Restrictions on Foreclosures and Evictions Loosen

By: Lia Szasz – Published in the BizWest Thought Leaders column in March 2021.

Private landlords and lenders’ hands were tied in initiating and prosecuting some legal actions against defaulting tenants and borrowers in Colorado for some or all of 2020. Governor Polis’ various COVID-19 executive orders seriously restricted or temporarily prohibited foreclosure and eviction actions statewide. Most of the restrictions at the state level, however, have expired, and foreclosure and eviction actions since resumed in Colorado, subject to some remaining restrictions and requirements. Limited federal moratoriums remain in place.

Evictions. A federal eviction moratorium is currently in place until March 31, 2021. The federal moratorium, however, only applies to residential evictions—not commercial evictions. Even for residential evictions, the tenant seeking to take advantage of the moratorium must meet certain financial qualifications and follow a declaration procedure. Moreover, the moratorium only applies for evictions sought on the basis of non-payment of rent. If an eviction is sought because a lease expires or for some other breach of the lease, the residential eviction may proceed. At the state level, eviction restrictions are mostly lifted in Colorado. All that remains is a protection from late fees for both residential and commercial tenants pursuant to Governor Polis’ Executive Order D 2021 029, which expires at the end of February if not extended before.

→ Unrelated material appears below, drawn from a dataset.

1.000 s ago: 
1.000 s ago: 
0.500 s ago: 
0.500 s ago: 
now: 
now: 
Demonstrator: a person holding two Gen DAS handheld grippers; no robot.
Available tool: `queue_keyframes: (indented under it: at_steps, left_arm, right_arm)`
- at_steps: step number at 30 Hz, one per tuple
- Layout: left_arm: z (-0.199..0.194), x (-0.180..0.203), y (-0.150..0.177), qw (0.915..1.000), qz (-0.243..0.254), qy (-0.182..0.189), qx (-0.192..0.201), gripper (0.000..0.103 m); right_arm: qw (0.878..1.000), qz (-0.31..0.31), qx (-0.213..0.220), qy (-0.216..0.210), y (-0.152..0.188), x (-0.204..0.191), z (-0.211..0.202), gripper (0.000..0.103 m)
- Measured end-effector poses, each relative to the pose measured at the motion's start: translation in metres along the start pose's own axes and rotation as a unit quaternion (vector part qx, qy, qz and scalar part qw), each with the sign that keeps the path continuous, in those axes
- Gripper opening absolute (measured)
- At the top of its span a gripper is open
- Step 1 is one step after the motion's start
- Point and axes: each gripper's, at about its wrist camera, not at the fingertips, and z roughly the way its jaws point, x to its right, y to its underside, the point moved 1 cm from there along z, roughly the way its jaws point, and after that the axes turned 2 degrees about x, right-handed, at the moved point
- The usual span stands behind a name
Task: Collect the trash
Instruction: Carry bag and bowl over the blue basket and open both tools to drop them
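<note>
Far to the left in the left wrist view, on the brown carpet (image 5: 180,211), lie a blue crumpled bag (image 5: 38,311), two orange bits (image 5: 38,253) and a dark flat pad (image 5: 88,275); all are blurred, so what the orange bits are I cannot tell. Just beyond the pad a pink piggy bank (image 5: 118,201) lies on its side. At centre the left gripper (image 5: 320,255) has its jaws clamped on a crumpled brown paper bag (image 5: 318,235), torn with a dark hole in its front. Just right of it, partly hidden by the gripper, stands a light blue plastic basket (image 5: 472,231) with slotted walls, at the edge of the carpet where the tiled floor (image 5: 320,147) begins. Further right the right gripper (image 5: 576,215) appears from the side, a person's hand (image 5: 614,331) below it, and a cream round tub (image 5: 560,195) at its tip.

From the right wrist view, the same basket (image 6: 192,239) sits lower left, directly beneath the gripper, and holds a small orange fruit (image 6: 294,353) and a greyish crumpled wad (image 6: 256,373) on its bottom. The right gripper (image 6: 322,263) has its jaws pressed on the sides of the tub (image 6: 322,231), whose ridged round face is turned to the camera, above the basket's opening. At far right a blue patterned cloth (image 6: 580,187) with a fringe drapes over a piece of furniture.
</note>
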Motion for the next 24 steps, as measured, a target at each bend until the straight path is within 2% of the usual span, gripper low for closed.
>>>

Foreclosures. A federal foreclosure moratorium is presently in place for federally backed loans, but does not apply to loans made by private lenders where a federal mortgage program is not involved. At the state level, Governor Polis’ foreclosure moratorium expired in 2020, and is no longer in place.

Private landlords and lenders in Colorado have not escaped the economic impacts of the COVID-19 pandemic, but federal and state level restrictions on evictions and foreclosures have generally loosened. Certain notices must still be given to defaulting tenants before an eviction action may proceed, and executive orders are constantly changing in these areas. Landlords and lenders seeking to take action against tenants and borrowers should ensure they have complied with state and federal requirements before taking legal action.